• Aim of the task
Exactly the lines below starting at the line with "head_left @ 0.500" and ending at the line with "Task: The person" are wanted, with both ends included. Leave out the pictures and add no other lines.
┏━━
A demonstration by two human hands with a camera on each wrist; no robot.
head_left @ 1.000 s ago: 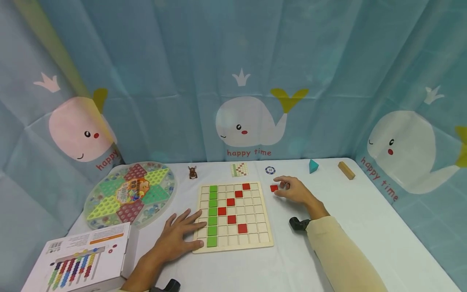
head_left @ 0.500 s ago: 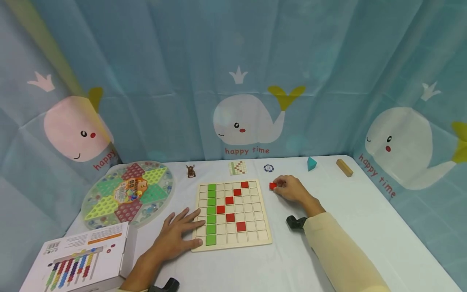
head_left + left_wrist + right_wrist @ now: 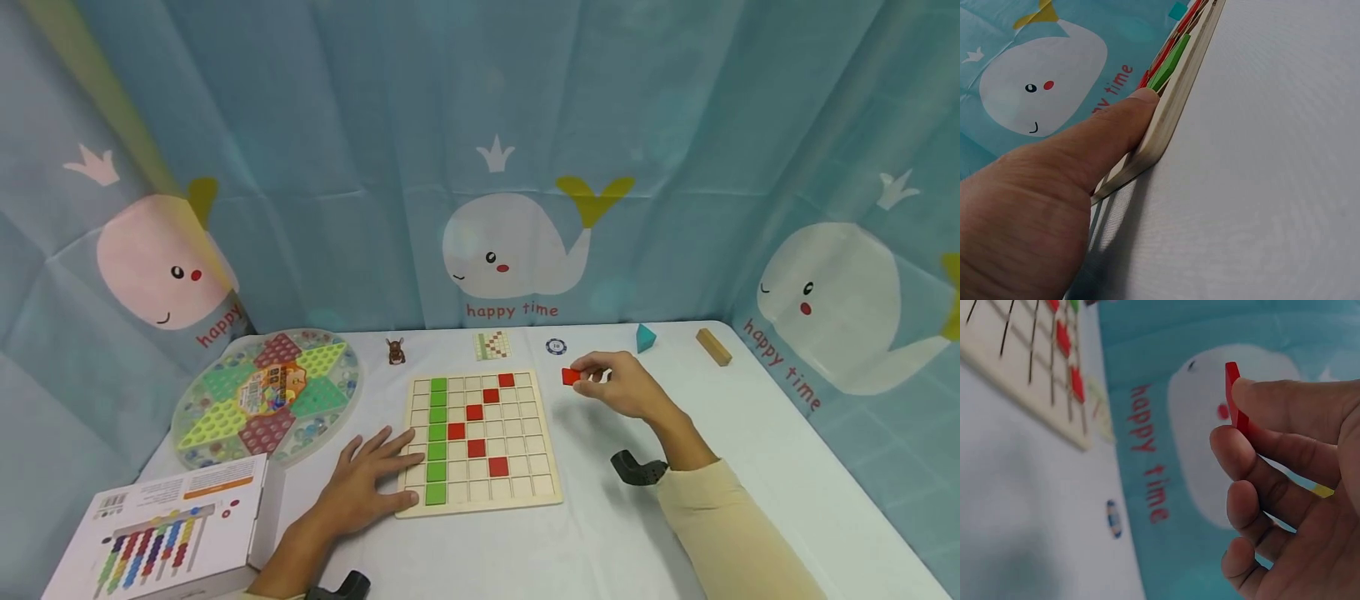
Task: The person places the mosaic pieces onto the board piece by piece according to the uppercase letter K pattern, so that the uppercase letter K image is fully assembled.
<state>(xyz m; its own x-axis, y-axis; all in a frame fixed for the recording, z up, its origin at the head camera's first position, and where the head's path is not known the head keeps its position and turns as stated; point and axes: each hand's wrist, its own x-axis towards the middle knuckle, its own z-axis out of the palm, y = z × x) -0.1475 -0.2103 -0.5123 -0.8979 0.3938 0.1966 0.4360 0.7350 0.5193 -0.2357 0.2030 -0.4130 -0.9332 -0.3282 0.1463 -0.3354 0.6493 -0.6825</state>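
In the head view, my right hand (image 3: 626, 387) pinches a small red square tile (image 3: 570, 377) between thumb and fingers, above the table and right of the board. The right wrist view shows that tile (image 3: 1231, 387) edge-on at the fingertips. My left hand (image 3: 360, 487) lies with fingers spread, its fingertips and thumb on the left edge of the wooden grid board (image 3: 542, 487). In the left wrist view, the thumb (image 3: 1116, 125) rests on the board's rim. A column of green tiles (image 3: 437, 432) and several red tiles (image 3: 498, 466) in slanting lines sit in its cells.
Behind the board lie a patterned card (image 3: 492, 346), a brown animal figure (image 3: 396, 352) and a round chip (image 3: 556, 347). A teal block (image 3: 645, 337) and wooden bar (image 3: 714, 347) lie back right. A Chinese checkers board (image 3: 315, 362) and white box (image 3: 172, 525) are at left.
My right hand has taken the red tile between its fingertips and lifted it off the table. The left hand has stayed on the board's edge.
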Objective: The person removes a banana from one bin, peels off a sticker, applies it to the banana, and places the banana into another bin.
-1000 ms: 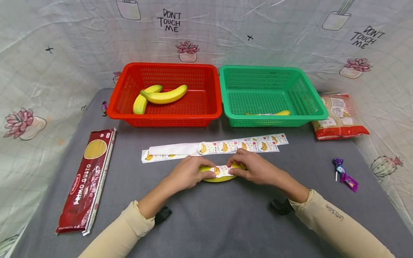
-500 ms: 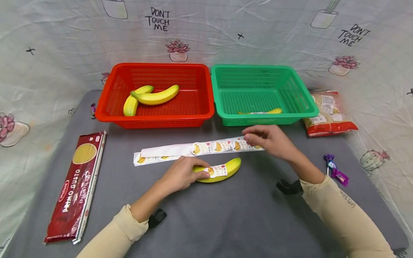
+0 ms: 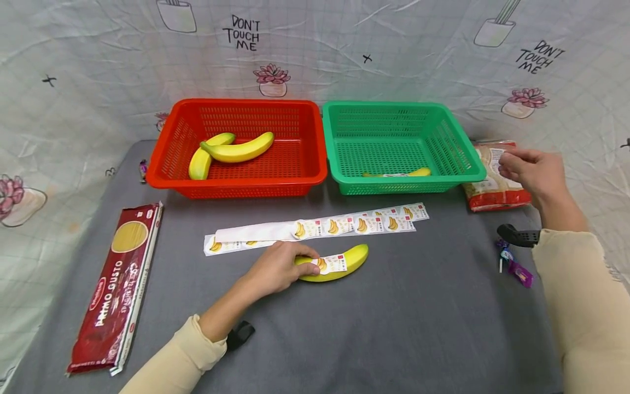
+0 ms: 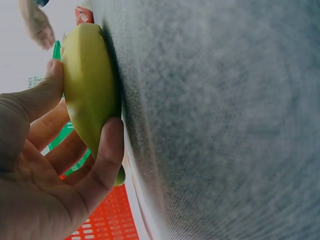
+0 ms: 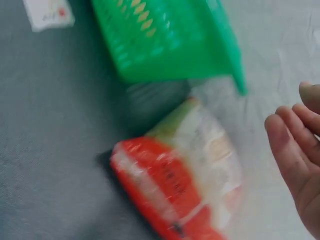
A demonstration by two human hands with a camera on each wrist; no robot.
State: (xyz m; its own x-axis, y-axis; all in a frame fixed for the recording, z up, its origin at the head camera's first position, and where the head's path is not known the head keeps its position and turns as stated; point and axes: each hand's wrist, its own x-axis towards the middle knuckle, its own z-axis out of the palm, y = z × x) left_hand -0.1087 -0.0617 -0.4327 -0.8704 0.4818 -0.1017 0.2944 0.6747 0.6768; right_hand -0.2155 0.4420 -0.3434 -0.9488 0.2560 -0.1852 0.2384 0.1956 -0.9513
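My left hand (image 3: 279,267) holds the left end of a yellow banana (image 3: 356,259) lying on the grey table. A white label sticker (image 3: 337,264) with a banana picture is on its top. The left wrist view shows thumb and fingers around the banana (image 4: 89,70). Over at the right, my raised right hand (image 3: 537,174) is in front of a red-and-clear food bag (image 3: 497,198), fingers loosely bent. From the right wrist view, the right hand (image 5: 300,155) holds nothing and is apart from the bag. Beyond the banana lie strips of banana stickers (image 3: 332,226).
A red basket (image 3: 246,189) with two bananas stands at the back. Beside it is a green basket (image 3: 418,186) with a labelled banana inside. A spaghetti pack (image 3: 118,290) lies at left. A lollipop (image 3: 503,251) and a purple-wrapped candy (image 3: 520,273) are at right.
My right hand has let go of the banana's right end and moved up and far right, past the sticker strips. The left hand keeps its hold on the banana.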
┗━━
• Answer
head_left @ 0.500 s ago: 
head_left + left_wrist + right_wrist @ now: 
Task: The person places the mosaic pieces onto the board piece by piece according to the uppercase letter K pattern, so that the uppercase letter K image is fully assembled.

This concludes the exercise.